The question now is this: if I think my pill has this effect size, and if I am assuming that scores are drawn from normal distributions with a sample size of 20, and if my alpha (probability of rejecting the null when it is false: Type I Error) is set to 5%: what is the probability that I’ll reject the null hypothesis? This is a fair question and can be easily answered as we’ll see below.

The only difference here is that instead of using the mean differences method, I am not using a t.test that is very similar to the mean differences method we discussed last class. We’ll take the p-value of this t-test and only record if it is significant.

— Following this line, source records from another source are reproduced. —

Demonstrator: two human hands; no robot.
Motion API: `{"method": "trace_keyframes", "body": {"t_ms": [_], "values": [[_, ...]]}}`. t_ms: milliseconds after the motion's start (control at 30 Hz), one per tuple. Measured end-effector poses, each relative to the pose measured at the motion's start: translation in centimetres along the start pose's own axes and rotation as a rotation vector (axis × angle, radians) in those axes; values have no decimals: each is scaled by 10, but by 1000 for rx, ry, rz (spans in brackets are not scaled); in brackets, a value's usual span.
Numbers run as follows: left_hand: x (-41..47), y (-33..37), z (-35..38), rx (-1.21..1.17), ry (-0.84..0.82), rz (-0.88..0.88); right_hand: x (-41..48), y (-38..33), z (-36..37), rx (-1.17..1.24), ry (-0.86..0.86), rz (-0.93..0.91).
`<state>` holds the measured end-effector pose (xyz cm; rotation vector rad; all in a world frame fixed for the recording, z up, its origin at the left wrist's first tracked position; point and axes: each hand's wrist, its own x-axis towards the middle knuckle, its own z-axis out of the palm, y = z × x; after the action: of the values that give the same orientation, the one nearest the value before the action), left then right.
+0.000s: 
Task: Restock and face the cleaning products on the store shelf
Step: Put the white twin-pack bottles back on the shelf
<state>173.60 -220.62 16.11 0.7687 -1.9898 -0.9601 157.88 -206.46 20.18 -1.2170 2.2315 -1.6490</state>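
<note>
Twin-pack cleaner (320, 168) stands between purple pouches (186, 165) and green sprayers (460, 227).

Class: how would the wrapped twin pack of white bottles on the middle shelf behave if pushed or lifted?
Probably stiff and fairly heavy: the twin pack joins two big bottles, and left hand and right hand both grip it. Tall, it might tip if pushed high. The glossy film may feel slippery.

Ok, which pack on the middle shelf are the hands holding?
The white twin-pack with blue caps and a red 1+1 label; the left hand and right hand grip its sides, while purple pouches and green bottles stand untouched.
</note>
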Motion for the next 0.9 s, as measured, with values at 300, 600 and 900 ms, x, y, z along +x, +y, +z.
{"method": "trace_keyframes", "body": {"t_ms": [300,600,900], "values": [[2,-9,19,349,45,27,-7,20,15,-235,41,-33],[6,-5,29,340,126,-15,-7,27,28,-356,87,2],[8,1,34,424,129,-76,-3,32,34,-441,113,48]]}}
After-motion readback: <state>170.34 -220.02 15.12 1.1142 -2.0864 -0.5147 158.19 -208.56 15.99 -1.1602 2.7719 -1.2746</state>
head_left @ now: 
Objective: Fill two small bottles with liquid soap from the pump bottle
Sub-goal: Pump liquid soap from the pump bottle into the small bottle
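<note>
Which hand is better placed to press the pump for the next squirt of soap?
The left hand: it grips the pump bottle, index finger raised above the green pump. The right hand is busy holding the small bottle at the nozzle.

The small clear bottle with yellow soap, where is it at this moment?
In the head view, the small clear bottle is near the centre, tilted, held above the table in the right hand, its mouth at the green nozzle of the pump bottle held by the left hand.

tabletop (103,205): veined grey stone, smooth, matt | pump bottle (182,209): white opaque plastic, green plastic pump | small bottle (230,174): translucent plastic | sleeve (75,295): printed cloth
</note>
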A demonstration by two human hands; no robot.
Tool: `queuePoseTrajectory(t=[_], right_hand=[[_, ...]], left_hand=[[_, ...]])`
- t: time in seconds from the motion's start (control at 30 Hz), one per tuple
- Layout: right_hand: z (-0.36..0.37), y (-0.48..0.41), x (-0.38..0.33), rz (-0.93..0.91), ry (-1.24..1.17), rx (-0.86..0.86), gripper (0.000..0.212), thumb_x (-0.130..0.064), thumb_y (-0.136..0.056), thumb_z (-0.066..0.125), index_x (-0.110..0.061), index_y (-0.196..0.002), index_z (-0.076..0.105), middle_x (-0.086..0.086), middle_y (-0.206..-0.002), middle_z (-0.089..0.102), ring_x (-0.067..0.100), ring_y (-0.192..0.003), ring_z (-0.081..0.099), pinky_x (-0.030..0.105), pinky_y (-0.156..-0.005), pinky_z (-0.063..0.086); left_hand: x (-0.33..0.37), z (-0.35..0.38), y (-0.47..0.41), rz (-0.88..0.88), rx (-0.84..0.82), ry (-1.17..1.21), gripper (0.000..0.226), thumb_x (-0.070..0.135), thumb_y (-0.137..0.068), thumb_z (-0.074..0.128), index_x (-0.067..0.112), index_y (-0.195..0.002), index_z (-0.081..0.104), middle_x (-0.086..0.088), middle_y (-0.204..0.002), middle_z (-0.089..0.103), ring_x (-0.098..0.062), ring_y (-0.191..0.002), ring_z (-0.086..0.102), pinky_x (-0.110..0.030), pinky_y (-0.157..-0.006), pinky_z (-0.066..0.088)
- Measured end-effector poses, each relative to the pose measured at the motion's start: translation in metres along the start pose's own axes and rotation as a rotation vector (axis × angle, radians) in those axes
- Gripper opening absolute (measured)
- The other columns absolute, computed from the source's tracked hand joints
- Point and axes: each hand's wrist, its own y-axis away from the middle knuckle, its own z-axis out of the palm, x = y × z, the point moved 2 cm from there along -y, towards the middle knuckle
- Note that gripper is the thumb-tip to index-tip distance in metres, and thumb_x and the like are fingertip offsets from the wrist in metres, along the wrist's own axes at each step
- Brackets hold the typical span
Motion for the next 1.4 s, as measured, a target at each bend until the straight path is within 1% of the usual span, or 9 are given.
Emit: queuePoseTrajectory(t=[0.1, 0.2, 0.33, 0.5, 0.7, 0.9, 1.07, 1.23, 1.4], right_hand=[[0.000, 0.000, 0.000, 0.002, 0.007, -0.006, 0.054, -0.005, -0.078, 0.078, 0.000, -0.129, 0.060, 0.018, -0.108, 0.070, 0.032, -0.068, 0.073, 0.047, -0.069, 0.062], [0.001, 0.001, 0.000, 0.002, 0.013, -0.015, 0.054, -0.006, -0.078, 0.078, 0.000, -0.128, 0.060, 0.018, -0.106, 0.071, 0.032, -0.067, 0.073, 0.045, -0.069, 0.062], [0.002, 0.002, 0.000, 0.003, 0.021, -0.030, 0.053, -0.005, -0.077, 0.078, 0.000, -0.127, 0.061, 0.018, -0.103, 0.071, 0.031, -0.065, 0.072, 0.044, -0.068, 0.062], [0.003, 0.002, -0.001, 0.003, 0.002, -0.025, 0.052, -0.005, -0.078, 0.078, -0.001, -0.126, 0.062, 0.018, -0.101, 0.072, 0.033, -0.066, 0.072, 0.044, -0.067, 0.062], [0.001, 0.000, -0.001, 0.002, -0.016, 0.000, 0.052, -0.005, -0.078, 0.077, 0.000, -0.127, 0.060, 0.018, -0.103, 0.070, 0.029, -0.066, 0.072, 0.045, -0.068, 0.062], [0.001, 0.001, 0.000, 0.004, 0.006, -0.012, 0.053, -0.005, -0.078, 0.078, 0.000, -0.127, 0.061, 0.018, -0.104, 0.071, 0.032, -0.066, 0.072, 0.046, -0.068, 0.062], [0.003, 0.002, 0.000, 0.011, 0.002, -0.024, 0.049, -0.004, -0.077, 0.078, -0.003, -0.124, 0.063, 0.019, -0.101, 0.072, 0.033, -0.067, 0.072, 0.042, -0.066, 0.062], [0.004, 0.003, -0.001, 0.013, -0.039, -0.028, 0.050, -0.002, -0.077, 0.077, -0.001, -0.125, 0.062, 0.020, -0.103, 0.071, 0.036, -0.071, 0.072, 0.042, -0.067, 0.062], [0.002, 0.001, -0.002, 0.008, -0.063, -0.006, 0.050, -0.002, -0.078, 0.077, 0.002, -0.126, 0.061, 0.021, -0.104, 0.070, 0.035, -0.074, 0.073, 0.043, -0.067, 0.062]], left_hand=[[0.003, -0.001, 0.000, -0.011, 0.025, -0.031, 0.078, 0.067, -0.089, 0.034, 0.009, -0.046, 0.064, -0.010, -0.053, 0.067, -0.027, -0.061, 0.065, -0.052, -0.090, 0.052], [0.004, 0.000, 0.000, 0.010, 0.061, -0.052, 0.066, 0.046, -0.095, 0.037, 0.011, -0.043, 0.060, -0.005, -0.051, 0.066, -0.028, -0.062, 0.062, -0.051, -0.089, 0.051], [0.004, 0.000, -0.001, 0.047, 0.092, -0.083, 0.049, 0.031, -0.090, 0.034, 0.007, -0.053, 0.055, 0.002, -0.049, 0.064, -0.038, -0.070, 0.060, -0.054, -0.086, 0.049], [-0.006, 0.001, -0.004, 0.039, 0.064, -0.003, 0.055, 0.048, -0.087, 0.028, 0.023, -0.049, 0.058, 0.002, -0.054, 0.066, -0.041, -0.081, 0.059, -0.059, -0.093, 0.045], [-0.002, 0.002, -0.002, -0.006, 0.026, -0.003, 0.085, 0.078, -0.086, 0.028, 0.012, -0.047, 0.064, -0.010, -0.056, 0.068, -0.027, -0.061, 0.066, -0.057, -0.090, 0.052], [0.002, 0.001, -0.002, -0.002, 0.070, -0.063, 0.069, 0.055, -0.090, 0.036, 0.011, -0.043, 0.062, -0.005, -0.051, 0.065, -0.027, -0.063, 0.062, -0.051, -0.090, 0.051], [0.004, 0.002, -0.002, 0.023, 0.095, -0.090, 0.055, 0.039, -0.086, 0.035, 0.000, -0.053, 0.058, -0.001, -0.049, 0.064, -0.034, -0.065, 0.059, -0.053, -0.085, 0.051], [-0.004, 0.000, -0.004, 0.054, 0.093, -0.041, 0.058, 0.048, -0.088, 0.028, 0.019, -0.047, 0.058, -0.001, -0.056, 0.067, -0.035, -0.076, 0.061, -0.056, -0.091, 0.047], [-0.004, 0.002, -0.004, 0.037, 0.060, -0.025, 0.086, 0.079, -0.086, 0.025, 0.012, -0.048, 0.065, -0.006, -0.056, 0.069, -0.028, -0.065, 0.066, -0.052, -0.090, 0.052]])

# Using simulations to understand statistical power

sample_size <- 20
effect_size <- 10
alpha <- 0.05
pop_mean <- 70
pop_sd   <- 20
n_runs <- 100 # runs to estimate power
significance <- c()
for (run_n in 1:n_runs){
# this code is similar to the one we used last time
# just note how we wrote the mean of experimental group
n_exps <- 100
group_experimental <- rnorm(n=sample_size, mean=pop_mean+effect_size, sd=pop_sd)
group_control      <- rnorm(n=sample_size, mean=pop_mean, sd=pop_sd)
significance[run_n] <- t.test(x=group_experimental, y=group_control)$p.value < alpha } Then we ask about the power of the experiment, or the probability of rejecting the null when it is true: Just calculate the average number of times we got a significance difference between the two groups: mean(significance) ##  0.39 And that’s the power of the experiment. Here I want to discuss two methods of increasing the power: increase sample size, or increase the effect size. Let’s explore both using simulations. In both simulations, I will use a range of values, and show how the statistical power changes as we vary those values. In the first simulation, we can answer a question such as: how big my sample should be if I want to have 80% chance of detecting a true difference of +10 between the two groups? power_vs_sample_size <- c() sample_size <- seq(2, 200, 10) # explore values from 2 to 200 in steps of 10 for (sample_size_n in 1:length(sample_size)){ this_sample_size <- sample_size[sample_size_n] effect_size <- 10 alpha <- 0.05 pop_mean <- 70 pop_sd <- 20 n_runs <- 100 # runs to estimate power significance <- c() for (run_n in 1:n_runs){ # this code is similar to the one we used last time # just note how we wrote the mean of experimental group n_exps <- 100 group_experimental <- rnorm(n=this_sample_size, mean=pop_mean+effect_size, sd=pop_sd) group_control <- rnorm(n=this_sample_size, mean=pop_mean, sd=pop_sd) significance[run_n] <- t.test(x=group_experimental, y=group_control)$p.value < alpha
}
power_vs_sample_size[sample_size_n] <- mean(significance)
}

Now we can use a simple ggplot to visualize the results:

library(ggplot2)
my_df<- data.frame(n=sample_size, power=power_vs_sample_size)
ggplot(my_df, aes(x=n, y=power)) + geom_line() + geom_point() How big a sample do you need to get 75% chance of detecting a true effect (i.e., difference) of 10? The answer is in that plot: about N=50. In the context of the pill that improves memory: if you know that your pill is about %10 more effective than the placebo, then you need about 50-60 test subjects to be more likely to get a significant difference (75%). If you want to be more certain of detecting this difference then you’ll need about 90 or more subjects – no more.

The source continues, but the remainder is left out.